Work to be completed — Leaving out all images, write out the records that follow exactly.

Source data —
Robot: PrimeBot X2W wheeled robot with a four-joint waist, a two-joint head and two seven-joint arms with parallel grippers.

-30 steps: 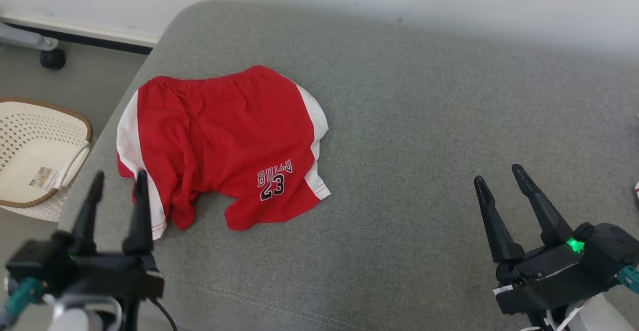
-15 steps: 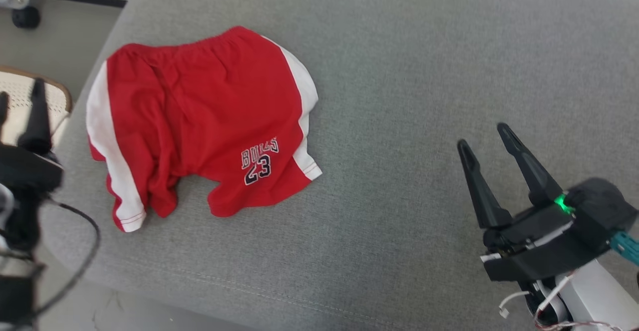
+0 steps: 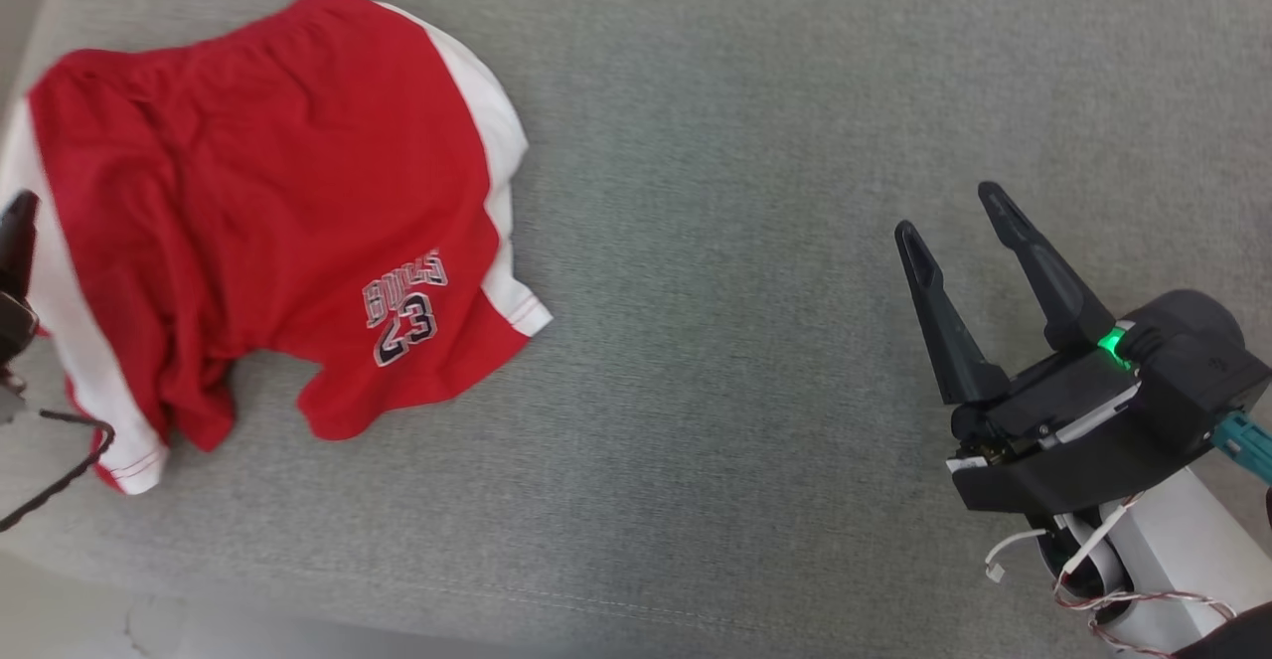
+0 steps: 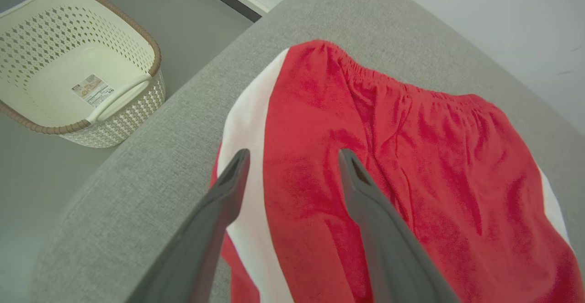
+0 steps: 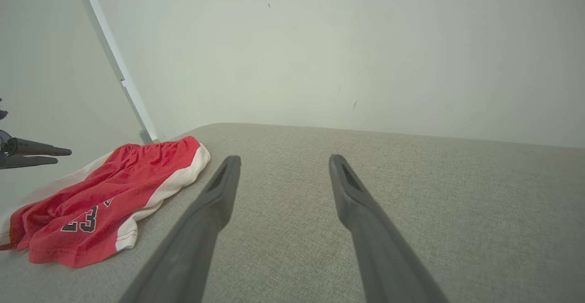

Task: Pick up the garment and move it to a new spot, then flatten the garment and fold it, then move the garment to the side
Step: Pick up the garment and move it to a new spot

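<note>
Where woven grey cushion (image 4: 151, 156) curves, rumpled red shorts (image 4: 411, 156) lie.

The light is bright and soft and falls evenly, so the shadows are faint. A small gray shadow sits under the bottom edge of the red shorts (image 3: 248, 192) on the gray cushion (image 3: 745, 142). The head view looks a little smeared, and its lower left corner is foggy. A tiny green light (image 3: 1108, 343) glows on the right gripper (image 3: 947, 209). In the left wrist view the left gripper (image 4: 294, 152) is close and fuzzy, while the cloth behind it is sharper. The white wall (image 5: 320, 42) looks pale and washed out, and straight lines lean near the edges.
</note>
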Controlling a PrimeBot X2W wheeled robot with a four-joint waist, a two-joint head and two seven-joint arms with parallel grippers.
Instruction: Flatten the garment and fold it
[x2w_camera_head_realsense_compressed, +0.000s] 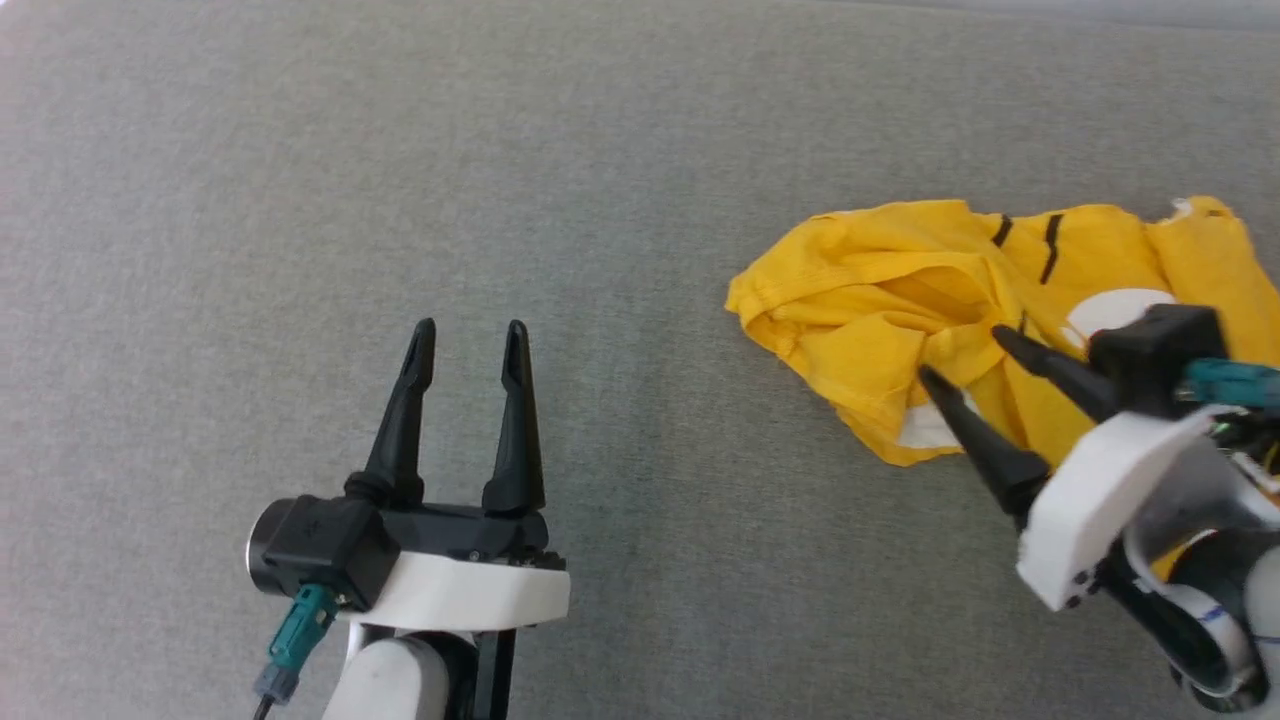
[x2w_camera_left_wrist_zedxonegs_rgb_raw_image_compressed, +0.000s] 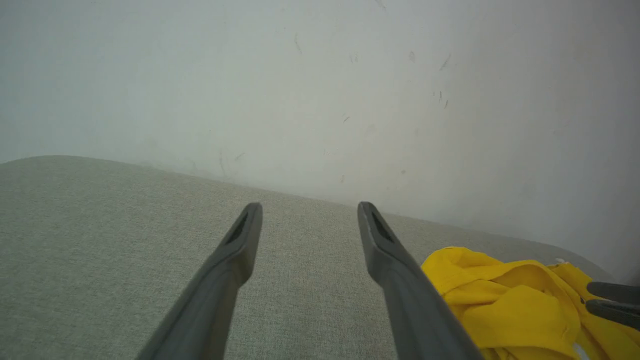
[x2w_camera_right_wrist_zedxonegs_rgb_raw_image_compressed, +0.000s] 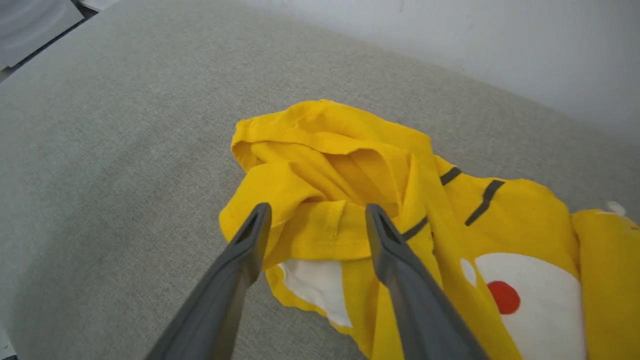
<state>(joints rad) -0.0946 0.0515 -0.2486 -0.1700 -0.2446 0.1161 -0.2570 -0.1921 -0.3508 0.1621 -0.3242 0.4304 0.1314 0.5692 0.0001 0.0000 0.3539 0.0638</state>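
Observation:
The garment (x2w_camera_head_realsense_compressed: 930, 300) is a bright yellow T-shirt lying crumpled at the right of the grey fabric surface (x2w_camera_head_realsense_compressed: 500, 180). Black lines and a white oval with a red dot show on it (x2w_camera_right_wrist_zedxonegs_rgb_raw_image_compressed: 505, 295). My right gripper (x2w_camera_head_realsense_compressed: 962, 356) hangs open just above the shirt's near left part, fingers spread over a folded hem (x2w_camera_right_wrist_zedxonegs_rgb_raw_image_compressed: 320, 235), nothing between them. My left gripper (x2w_camera_head_realsense_compressed: 470, 340) stands open over bare fabric at the lower left, well apart from the shirt. The left wrist view catches the garment (x2w_camera_left_wrist_zedxonegs_rgb_raw_image_compressed: 505, 300) at its lower right, beside the right gripper's fingertips (x2w_camera_left_wrist_zedxonegs_rgb_raw_image_compressed: 612, 300).
A pale wall (x2w_camera_left_wrist_zedxonegs_rgb_raw_image_compressed: 320, 90) rises behind the far edge of the grey surface. Wide bare fabric lies to the left of and beyond the shirt. A pale object (x2w_camera_right_wrist_zedxonegs_rgb_raw_image_compressed: 35, 25) sits past the surface's corner in the right wrist view.

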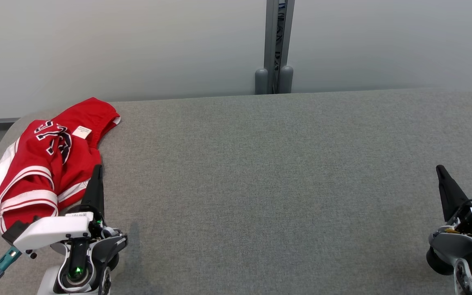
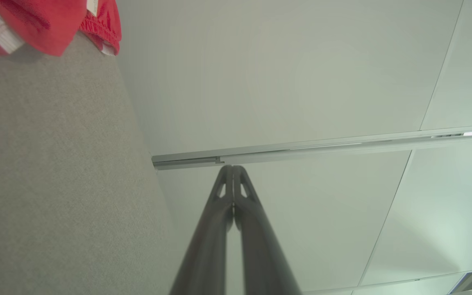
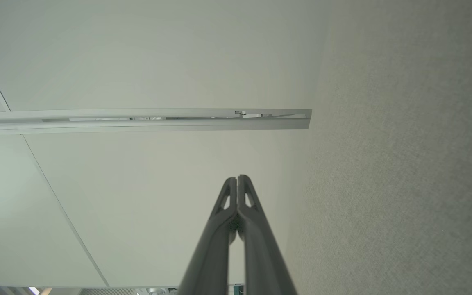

Solution to this exercise —
Robot: PrimeBot X2W wheeled robot with a four-joint waist, a two-joint head and two seven-joint arms with parallel grippers.

-30 steps: 
-15 steps: 
+0 steps: 
+0 steps: 
+0 steps: 

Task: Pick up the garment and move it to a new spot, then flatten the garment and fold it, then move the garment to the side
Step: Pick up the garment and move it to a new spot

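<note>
Where woven grey cushion (image 4: 151, 156) curves, rumpled red shorts (image 4: 411, 156) lie.

The light is bright and soft and falls evenly, so the shadows are faint. A small gray shadow sits under the bottom edge of the red shorts (image 3: 248, 192) on the gray cushion (image 3: 745, 142). The head view looks a little smeared, and its lower left corner is foggy. A tiny green light (image 3: 1108, 343) glows on the right gripper (image 3: 947, 209). In the left wrist view the left gripper (image 4: 294, 152) is close and fuzzy, while the cloth behind it is sharper. The white wall (image 5: 320, 42) looks pale and washed out, and straight lines lean near the edges.
</note>
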Controlling a PrimeBot X2W wheeled robot with a four-joint waist, a two-joint head and two seven-joint arms with parallel grippers.
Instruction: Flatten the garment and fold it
[x2w_camera_head_realsense_compressed, +0.000s] 
[x2w_camera_left_wrist_zedxonegs_rgb_raw_image_compressed, +0.000s] 
[x2w_camera_right_wrist_zedxonegs_rgb_raw_image_compressed, +0.000s] 
<state>(joints rad) -0.0946 0.0515 -0.2486 -0.1700 -0.2446 0.1161 -0.2570 -0.1921 -0.3508 0.1621 -0.3242 0.4304 0.1314 0.5692 0.0001 0.0000 0.3539 0.0638</state>
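Observation:
The garment (x2w_camera_head_realsense_compressed: 930, 300) is a bright yellow T-shirt lying crumpled at the right of the grey fabric surface (x2w_camera_head_realsense_compressed: 500, 180). Black lines and a white oval with a red dot show on it (x2w_camera_right_wrist_zedxonegs_rgb_raw_image_compressed: 505, 295). My right gripper (x2w_camera_head_realsense_compressed: 962, 356) hangs open just above the shirt's near left part, fingers spread over a folded hem (x2w_camera_right_wrist_zedxonegs_rgb_raw_image_compressed: 320, 235), nothing between them. My left gripper (x2w_camera_head_realsense_compressed: 470, 340) stands open over bare fabric at the lower left, well apart from the shirt. The left wrist view catches the garment (x2w_camera_left_wrist_zedxonegs_rgb_raw_image_compressed: 505, 300) at its lower right, beside the right gripper's fingertips (x2w_camera_left_wrist_zedxonegs_rgb_raw_image_compressed: 612, 300).
A pale wall (x2w_camera_left_wrist_zedxonegs_rgb_raw_image_compressed: 320, 90) rises behind the far edge of the grey surface. Wide bare fabric lies to the left of and beyond the shirt. A pale object (x2w_camera_right_wrist_zedxonegs_rgb_raw_image_compressed: 35, 25) sits past the surface's corner in the right wrist view.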

Work on the exercise is complete.